Our lil' travelling clan consists of three cats, two dogs, a goat, and a rabbit.
Here's Rosie and Dan having a heart to heart in the desert near Moab, Utah. She's 2.5 years old.
Juno (4.5 years old) is the little dummy on the left. She couldn't find her way out of a breadbox. When I adopted her and walked her around my apartment building, my neighbor stopped me and asked if I had gotten that dog from the pound. I sad yes, and he said him and his buddy had just dropped it off here for eating his buddy's chickens. I can confirm that she is still a chicken murderer.
Piper, on the right, (5.5 years old) was thrown over a tall fence into my cousin's yard as a puppy. She's an excellent dog, and loves to get hugs.
On the left here is Frankenstein. She was a stray in my yard and I decided to keep her and bring her with us the day before our 4-month boondocking pop-up camper trip last fall. She's so dumb that she's forgotten how to get back out of the litterbox before. Dan's two cats are on the other side. The black one is Bartleby Herman Meowville and the tabby is Oscar Wildecat.

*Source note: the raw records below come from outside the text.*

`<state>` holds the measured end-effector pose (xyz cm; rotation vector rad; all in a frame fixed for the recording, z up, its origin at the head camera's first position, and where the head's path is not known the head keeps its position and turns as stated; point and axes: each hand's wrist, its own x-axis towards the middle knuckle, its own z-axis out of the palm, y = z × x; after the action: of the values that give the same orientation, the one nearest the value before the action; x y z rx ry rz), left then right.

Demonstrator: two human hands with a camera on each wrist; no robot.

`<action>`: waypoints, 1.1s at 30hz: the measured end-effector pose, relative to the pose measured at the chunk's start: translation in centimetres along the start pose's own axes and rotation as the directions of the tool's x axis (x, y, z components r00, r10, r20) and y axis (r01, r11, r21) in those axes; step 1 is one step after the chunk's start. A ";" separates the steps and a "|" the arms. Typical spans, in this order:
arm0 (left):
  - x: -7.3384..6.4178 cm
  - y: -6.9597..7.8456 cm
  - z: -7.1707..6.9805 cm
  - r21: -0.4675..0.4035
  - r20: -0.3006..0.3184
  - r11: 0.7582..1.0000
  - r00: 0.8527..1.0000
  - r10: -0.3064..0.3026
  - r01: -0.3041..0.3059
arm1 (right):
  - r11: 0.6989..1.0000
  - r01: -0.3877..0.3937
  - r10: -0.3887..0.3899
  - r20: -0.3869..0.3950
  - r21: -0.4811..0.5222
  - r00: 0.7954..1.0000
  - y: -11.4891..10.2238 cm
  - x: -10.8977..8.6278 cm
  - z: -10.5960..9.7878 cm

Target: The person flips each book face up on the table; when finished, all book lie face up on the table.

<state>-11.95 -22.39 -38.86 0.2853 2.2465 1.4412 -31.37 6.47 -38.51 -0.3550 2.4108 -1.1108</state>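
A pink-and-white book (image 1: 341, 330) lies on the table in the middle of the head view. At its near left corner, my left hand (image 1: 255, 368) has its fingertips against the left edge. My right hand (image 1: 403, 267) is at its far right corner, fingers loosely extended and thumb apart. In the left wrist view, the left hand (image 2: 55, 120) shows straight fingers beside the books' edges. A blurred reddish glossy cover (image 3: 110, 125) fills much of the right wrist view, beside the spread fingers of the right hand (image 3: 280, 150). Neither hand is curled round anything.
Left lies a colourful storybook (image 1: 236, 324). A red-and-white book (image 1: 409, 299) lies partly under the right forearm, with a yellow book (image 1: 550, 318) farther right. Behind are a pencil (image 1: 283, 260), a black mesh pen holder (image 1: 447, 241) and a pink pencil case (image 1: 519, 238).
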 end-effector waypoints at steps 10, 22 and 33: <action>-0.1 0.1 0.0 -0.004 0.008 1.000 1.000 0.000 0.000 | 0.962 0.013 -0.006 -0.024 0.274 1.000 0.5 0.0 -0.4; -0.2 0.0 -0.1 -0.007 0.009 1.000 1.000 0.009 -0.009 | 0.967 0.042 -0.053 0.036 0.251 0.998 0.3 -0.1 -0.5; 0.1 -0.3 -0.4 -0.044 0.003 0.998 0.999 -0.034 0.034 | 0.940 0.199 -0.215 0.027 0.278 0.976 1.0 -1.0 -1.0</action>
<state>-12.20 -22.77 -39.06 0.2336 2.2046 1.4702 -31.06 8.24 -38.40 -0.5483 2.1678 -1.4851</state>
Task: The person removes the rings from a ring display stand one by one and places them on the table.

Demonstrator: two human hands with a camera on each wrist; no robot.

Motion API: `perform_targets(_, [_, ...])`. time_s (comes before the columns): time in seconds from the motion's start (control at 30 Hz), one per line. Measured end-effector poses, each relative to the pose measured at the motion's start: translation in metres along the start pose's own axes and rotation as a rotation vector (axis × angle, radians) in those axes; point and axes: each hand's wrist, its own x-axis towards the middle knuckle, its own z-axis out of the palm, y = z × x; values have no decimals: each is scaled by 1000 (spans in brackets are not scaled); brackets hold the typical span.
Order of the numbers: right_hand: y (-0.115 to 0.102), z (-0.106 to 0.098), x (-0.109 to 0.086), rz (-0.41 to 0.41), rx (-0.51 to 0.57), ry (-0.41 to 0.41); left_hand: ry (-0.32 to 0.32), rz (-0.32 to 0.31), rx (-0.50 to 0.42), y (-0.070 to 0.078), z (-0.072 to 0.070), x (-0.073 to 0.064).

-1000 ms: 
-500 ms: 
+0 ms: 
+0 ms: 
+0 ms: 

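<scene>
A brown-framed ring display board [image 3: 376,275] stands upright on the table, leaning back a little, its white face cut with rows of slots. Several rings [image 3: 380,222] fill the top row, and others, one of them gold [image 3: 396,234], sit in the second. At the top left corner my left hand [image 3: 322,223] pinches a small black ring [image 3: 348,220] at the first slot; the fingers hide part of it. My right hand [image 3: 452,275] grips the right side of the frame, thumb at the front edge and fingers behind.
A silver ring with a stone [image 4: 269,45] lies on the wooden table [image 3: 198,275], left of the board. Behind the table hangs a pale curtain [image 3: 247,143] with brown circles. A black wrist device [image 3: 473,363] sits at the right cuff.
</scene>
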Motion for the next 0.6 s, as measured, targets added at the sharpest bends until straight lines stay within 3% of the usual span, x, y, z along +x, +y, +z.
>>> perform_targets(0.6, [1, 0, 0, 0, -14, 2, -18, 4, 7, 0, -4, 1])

We lived in this antique 1968 Cox Campsquire popup for four months and went 25,000 miles around the country in the time. WITH all the animals. And no electricity but one deep cycle battery that we charged about once a month. Using 10 gallons of water a week. It's safe to say that the bus will be a big step up in comfort!
Oscar is a really smart cat and he uses his mind power to escape things. He managed to escape the big dog crate and the camper it was in, and since then we were unable to contain him in the camper at all without binding all edges and latches of the cage shut, and we couldn't just keep him in a cage all the time with the canvas camper. So we got a bus! Bartleby has a "darting" habit which is extraordinarily frustrating at 5am in the middle of a deserted reservoir with coyotes howling all around after just arriving from a 12-hour miserable car ride. Now we have a door and wall behind the driver's seat to form an "animal airlock" before the bus door. It works amazingly well!
I don't have any pics of George, the rabbit, accessible. He'll be joining us in our travels when we head out this month. He's a white lop with grey ears, nose, and toes.